I know you had a good rant on, but trust me, it is at least as much fun to rail against incompetence and lack of rigor. And also, incidentally, more factually accurate. Give it a shot. You might like it.

Quite sincerely,
Marissa Lingen

Dear Ants,

You may be able to get Wendy, but you can't get me. I left California. Ha ha. Now leave her alone.

No love lost,

Dear Back,

Stop whining. I took you to the chiropractor Monday, and I'll take you again Friday. I know I threw you down the driveway, but I did that to Head, Butt, Arms, and Legs, too, and you don't hear them waking me up to complain.

Oh, wait. Yes you do. Well, never mind then.

Reluctantly yours,

Dear Post Office,

Give us our mail! Give it to us now! It's ours! The thieves, the filthy little thieves! We wants it back!

Gollum gollum,

Dear Westcott Library,

Your Y.A. section rocks my world. Thank you for the Garret Freymann-Weyr book. I really enjoyed it. I'm going to enjoy Abhorsen next. I know you're kind of little and occasionally pathetic, and I know I'll probably be frustrated with your nonfiction by the end of January. On the other hand, it may be worth it for the glory that is your Y.A. section.
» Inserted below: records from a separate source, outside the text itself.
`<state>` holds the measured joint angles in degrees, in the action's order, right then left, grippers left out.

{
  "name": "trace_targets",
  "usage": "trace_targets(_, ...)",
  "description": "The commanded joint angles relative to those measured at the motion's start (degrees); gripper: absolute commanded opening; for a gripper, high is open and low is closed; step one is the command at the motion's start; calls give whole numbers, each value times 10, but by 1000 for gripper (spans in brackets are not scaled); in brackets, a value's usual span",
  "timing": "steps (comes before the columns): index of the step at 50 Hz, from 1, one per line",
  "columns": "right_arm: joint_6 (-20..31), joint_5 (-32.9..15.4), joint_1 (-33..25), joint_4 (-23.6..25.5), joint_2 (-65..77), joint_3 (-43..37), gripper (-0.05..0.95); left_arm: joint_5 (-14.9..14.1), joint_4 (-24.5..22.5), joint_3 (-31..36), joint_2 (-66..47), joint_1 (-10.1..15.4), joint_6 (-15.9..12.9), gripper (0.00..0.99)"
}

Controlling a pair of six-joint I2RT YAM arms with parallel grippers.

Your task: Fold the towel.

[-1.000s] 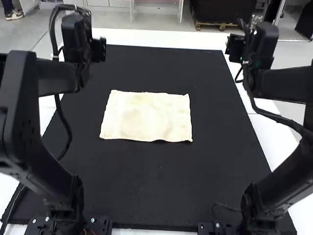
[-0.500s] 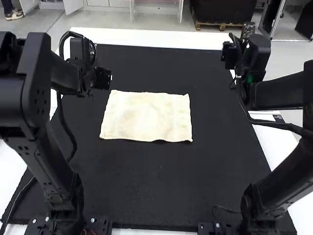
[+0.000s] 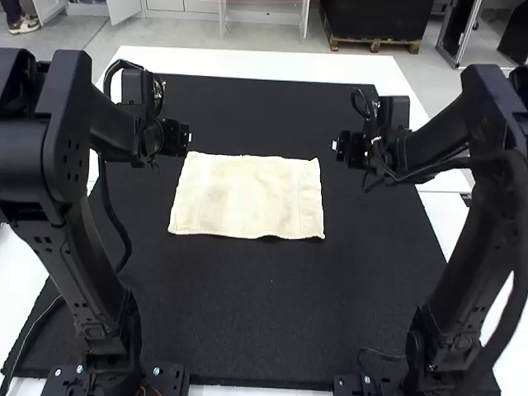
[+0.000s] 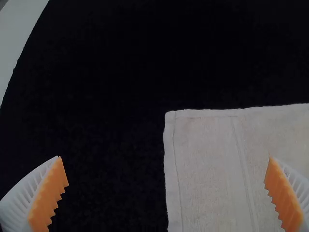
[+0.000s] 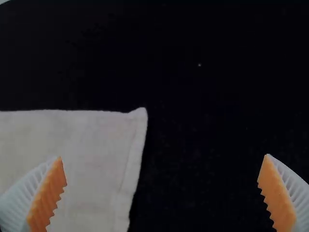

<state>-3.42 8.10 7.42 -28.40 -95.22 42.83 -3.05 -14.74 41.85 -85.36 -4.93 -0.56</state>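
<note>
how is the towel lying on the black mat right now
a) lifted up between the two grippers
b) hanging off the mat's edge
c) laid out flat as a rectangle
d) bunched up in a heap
c, the towel lies flat with four corners showing and black mat on every side of it.

Both wrist views cut off the towel (image 4: 207,164) — its far corners stay partly untold.Towel (image 4: 207,164) — cut off by the picture's edge in both wrist views.
</note>
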Motion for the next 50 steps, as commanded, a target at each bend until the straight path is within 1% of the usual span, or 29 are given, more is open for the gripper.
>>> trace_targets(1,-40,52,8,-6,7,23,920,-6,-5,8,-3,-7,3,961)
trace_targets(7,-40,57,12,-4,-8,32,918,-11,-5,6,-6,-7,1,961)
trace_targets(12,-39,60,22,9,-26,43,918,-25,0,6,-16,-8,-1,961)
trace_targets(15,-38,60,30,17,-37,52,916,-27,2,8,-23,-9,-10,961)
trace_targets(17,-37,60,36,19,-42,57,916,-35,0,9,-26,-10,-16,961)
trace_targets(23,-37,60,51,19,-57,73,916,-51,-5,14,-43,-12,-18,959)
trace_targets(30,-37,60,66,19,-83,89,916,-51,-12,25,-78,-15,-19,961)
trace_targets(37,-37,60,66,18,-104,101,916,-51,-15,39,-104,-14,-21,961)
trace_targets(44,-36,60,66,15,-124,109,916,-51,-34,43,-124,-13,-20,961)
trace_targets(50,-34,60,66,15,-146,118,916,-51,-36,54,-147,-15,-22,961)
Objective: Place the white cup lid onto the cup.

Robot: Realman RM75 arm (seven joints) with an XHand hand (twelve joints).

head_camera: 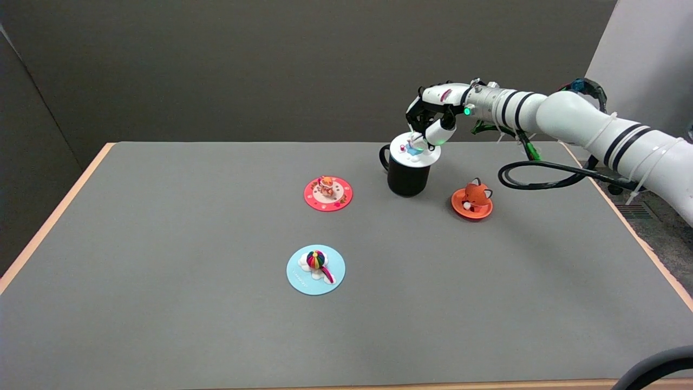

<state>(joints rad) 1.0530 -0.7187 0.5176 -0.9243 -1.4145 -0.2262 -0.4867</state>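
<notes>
The round white cup lid (pixel 414 150) already sits on the black ceramic cup (pixel 407 174) on the grey tabletop (pixel 216 325), the right hand (pixel 433 116) fingers (pixel 433 132) pinching its small knob, so the next move, I judge, is to release and lift away.

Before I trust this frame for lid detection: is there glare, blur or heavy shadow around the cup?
Head view: sharp, evenly lit, no glare on the white cup lid; the black mug casts only a soft shadow; the right hand is crisp, its green light glowing.
</notes>
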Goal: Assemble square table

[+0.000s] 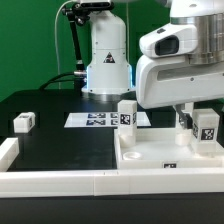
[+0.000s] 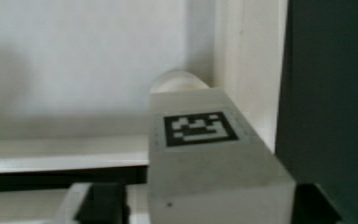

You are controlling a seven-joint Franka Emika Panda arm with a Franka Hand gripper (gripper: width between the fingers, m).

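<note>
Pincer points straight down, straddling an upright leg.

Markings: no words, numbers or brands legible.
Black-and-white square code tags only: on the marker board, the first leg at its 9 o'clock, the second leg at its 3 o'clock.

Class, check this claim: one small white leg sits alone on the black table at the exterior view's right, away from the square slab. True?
No. The exterior view shows the lone leg at its left, not its right. It does sit on the black table, away from the square slab.
</note>
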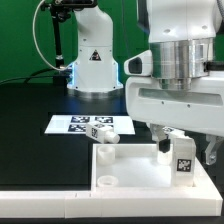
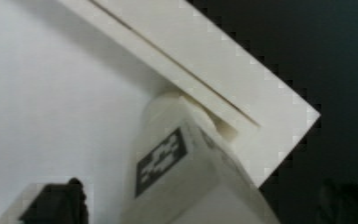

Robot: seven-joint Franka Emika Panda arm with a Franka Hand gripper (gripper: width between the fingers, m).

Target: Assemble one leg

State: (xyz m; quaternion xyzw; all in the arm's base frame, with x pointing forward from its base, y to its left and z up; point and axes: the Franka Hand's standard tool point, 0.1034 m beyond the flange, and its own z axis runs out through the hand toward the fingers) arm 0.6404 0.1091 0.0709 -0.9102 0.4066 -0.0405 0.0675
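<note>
A white leg (image 1: pixel 183 160) with a black-and-white tag stands upright on the large white panel (image 1: pixel 135 172), near its corner on the exterior view's right. My gripper (image 1: pixel 186 152) straddles this leg from above. In the wrist view the leg (image 2: pixel 172 160) sits between the dark fingertips (image 2: pixel 60 203), with a strip of panel (image 2: pixel 51 90) showing between one finger and the leg. The jaws stand open around it. A second leg (image 1: pixel 102 132) lies on its side by the marker board.
The marker board (image 1: pixel 72 124) lies on the black table behind the panel. The robot's white base (image 1: pixel 92 60) stands at the back. The panel has a raised rim and a corner hole (image 1: pixel 105 181) at the front.
</note>
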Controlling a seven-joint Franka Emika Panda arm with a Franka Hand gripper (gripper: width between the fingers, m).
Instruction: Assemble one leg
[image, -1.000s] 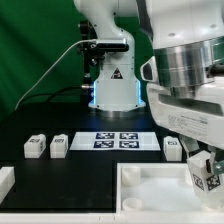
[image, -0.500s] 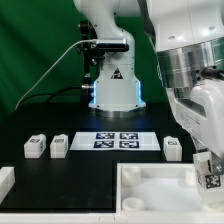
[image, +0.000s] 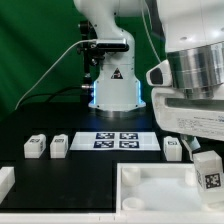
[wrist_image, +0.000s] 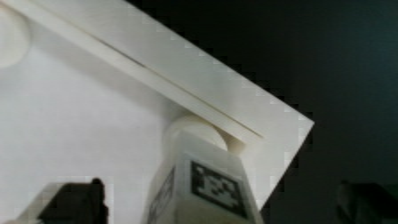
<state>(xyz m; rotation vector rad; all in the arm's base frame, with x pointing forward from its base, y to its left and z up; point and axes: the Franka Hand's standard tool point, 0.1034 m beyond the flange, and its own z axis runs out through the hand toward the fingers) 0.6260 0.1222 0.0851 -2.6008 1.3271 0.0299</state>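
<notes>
Backdrop: black table (image: 100, 165) up front, a green curtain (image: 30, 40) in the upper left of the exterior view, and the white robot base (image: 113, 85) standing tall in the centre.
Marker board: the marker board (image: 120, 140) lies flat on the table in the middle of the exterior view, just ahead of the robot base.
End effector: the end effector (image: 203, 157) is low in the lower right of the exterior view, and it has a grip, pinching the leg (image: 208, 168). In the wrist view the dark fingers (wrist_image: 71, 200) show on either side of it.
Leg position: upright in that grip, lower right of the exterior view, over the far right corner of the tabletop (image: 150, 188).
Tag: the leg's black-and-white tag (wrist_image: 217, 187) faces the wrist camera squarely.
Tabletop position: big, white and tray-like, flat on the table, filling the lower right of the exterior view.
Corner socket: the round corner socket (wrist_image: 201, 130) sits in the tabletop's corner, and the wrist view puts the leg's end right at it. Whether they touch or are just apart, I cannot tell.
Spare legs: three spare legs are on the table in line with the marker board. Two sit side by side at the exterior view's left (image: 35, 147) (image: 58, 146), and one is on the board's other side (image: 172, 149), just beside the end effector.
White part: a white part (image: 5, 180) sits at the lower left edge of the exterior view, cut off by the frame.
</notes>
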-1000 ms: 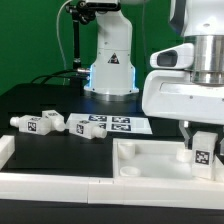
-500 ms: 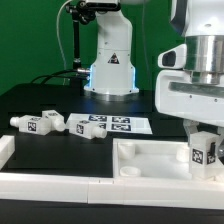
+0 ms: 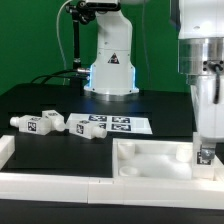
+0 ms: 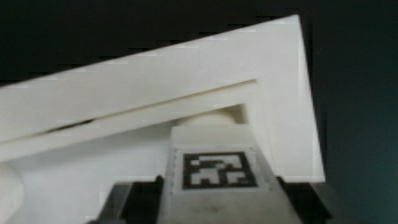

See you soon.


Dear Peter Jackson,

Just because I didn't see your movie after midnight last night doesn't mean I don't love you. We'll get there. I promise we will. I just don't want to brave the hordes of your other ravening fans quite yet. Really we're quite eager.

Respectfully yours,

Dear fairy tales,

Leave my brain alone! I don't need to write anything at all about Little Red Riding Hood. You're wrong. Go away. You'll know you can come back when I pick up Spindle's End, but now I'm reading Abhorsen, which means you need to let me be. All right, okay: I'll work "The Beast's Apprentice" today. But let me do some hard SF after that, interspersed with the Not The Moose. Please? I'd really appreciate it.